**Problem details**
Any images in the material are to be dropped while every line is retyped exactly.

**Records provided**
——

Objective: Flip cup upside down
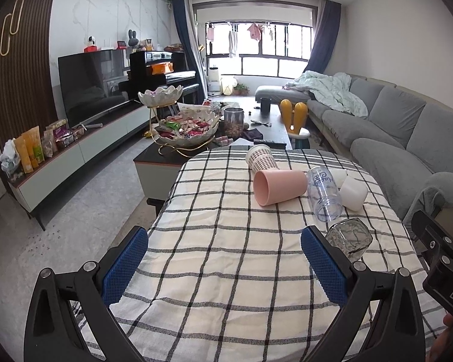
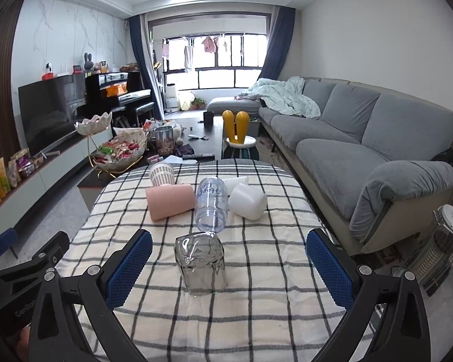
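Observation:
A grey glass cup [image 2: 201,264] stands upside down on the checked tablecloth [image 2: 256,301], between and just ahead of my open right gripper [image 2: 229,267]; it also shows in the left wrist view [image 1: 348,238]. Behind it lie on their sides a pink cup [image 2: 169,201], a clear plastic cup with blue lettering [image 2: 211,203], a white cup [image 2: 248,201] and a patterned paper cup [image 2: 161,174]. My left gripper [image 1: 225,267] is open and empty over bare cloth, left of the glass cup. The pink cup [image 1: 279,187] lies ahead of it.
A coffee table with a snack bowl stand [image 1: 185,126] and a jar [image 1: 234,122] stands beyond the table. A grey sofa [image 2: 362,138] runs along the right. A heater [image 2: 444,250] stands at the right. A TV [image 1: 90,83] stands at the left.

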`<state>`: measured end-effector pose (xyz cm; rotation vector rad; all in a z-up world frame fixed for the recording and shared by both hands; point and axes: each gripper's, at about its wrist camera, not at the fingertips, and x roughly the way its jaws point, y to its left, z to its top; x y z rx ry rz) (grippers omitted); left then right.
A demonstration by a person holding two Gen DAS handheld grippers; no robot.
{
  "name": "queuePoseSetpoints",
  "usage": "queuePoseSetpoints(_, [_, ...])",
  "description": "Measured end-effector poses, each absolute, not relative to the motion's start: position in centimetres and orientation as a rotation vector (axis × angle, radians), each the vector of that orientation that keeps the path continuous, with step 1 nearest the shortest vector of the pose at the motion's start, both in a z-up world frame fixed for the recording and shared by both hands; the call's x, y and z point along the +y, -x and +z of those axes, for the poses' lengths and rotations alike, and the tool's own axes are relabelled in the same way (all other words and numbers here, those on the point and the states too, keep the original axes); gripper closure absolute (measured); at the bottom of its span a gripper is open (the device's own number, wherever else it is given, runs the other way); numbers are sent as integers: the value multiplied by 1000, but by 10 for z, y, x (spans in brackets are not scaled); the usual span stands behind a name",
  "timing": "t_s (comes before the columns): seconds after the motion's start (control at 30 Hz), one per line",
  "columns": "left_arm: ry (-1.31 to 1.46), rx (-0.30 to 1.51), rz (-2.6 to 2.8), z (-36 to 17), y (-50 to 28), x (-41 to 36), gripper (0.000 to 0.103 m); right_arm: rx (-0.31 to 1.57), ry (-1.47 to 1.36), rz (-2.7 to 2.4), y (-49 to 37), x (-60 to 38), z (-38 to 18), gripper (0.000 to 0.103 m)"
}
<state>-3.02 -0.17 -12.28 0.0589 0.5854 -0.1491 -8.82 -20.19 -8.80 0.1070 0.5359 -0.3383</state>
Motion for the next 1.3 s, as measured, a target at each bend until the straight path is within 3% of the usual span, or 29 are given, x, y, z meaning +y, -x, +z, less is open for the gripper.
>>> queuePoseSetpoints(1.3, [-51, 591, -160, -123, 29, 0, 0, 551, -110, -337, 88, -203, -90, 1])
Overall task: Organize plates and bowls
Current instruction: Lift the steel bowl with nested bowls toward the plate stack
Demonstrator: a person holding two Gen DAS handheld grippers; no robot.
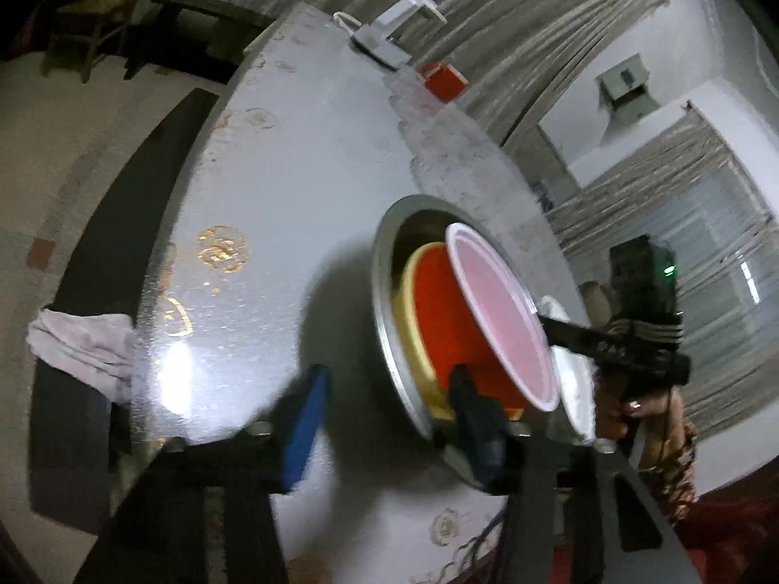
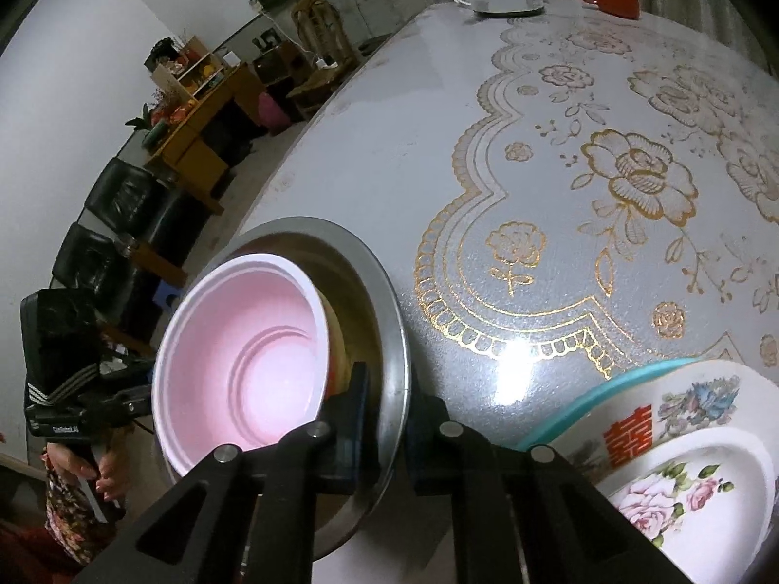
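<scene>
The right tongs [image 2: 380, 438] pinched the steel bowl's [image 2: 394, 321] near rim. The left tongs [image 1: 389, 418] straddled its opposite rim, spread, one finger inside. The pink bowl [image 2: 243, 365] sat nested inside it, on the counter [image 2: 560, 185].

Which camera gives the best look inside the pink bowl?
The right wrist view: it looks straight into the pink bowl, showing its stepped inner rings and white rim. The left wrist view catches the bowl nearly edge-on, so only a slanted slice of its inside shows.
</scene>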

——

**Problem solution**
Objective: Flip cup upside down
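Observation:
A grey glass cup [image 2: 201,264] stands upside down on the checked tablecloth [image 2: 256,301], between and just ahead of my open right gripper [image 2: 229,267]; it also shows in the left wrist view [image 1: 348,238]. Behind it lie on their sides a pink cup [image 2: 169,201], a clear plastic cup with blue lettering [image 2: 211,203], a white cup [image 2: 248,201] and a patterned paper cup [image 2: 161,174]. My left gripper [image 1: 225,267] is open and empty over bare cloth, left of the glass cup. The pink cup [image 1: 279,187] lies ahead of it.
A coffee table with a snack bowl stand [image 1: 185,126] and a jar [image 1: 234,122] stands beyond the table. A grey sofa [image 2: 362,138] runs along the right. A heater [image 2: 444,250] stands at the right. A TV [image 1: 90,83] stands at the left.
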
`<state>`: measured end-effector pose (xyz cm; rotation vector rad; all in a z-up world frame fixed for the recording and shared by both hands; point and axes: each gripper's, at about its wrist camera, not at the fingertips, and x roughly the way its jaws point, y to its left, z to its top; x y z rx ry rz) (grippers omitted); left then right.
A demonstration by a person holding two Gen DAS handheld grippers; no robot.
{
  "name": "queuePoseSetpoints",
  "usage": "queuePoseSetpoints(_, [_, ...])",
  "description": "Measured end-effector poses, each absolute, not relative to the motion's start: position in centimetres and orientation as a rotation vector (axis × angle, radians), each the vector of that orientation that keeps the path continuous, with step 1 nearest the shortest vector of the pose at the motion's start, both in a z-up world frame fixed for the recording and shared by both hands; the call's x, y and z point along the +y, -x and +z of those axes, for the poses' lengths and rotations alike, and the tool's own axes are relabelled in the same way (all other words and numbers here, those on the point and the states too, keep the original axes); gripper closure absolute (measured); at the bottom of its span a gripper is open (the device's own number, wherever else it is given, runs the other way); numbers are sent as integers: the value multiplied by 1000, but by 10 for z, y, x (spans in brackets are not scaled); the usual span stands behind a name",
  "timing": "t_s (comes before the columns): seconds after the motion's start (control at 30 Hz), one per line",
  "columns": "left_arm: ry (-1.31 to 1.46), rx (-0.30 to 1.51), rz (-2.6 to 2.8), z (-36 to 17), y (-50 to 28), x (-41 to 36), gripper (0.000 to 0.103 m); right_arm: rx (-0.31 to 1.57), ry (-1.47 to 1.36), rz (-2.7 to 2.4), y (-49 to 37), x (-60 to 38), z (-38 to 18), gripper (0.000 to 0.103 m)"
}
<state>-3.02 -0.17 -12.28 0.0589 0.5854 -0.1491 -8.82 -20.19 -8.80 0.1070 0.5359 -0.3383</state>
Motion for the next 1.3 s, as measured, a target at each bend until the straight path is within 3% of the usual span, or 29 are given, x, y, z meaning +y, -x, +z, less is open for the gripper.
>>> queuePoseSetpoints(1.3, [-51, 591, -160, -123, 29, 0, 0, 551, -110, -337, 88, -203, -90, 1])
Overall task: Organize plates and bowls
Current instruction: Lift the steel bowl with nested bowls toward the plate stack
Demonstrator: a person holding two Gen DAS handheld grippers; no robot.
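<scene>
The right tongs [image 2: 380, 438] pinched the steel bowl's [image 2: 394, 321] near rim. The left tongs [image 1: 389, 418] straddled its opposite rim, spread, one finger inside. The pink bowl [image 2: 243, 365] sat nested inside it, on the counter [image 2: 560, 185].

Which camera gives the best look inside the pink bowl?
The right wrist view: it looks straight into the pink bowl, showing its stepped inner rings and white rim. The left wrist view catches the bowl nearly edge-on, so only a slanted slice of its inside shows.
</scene>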

No more output is required for the exercise.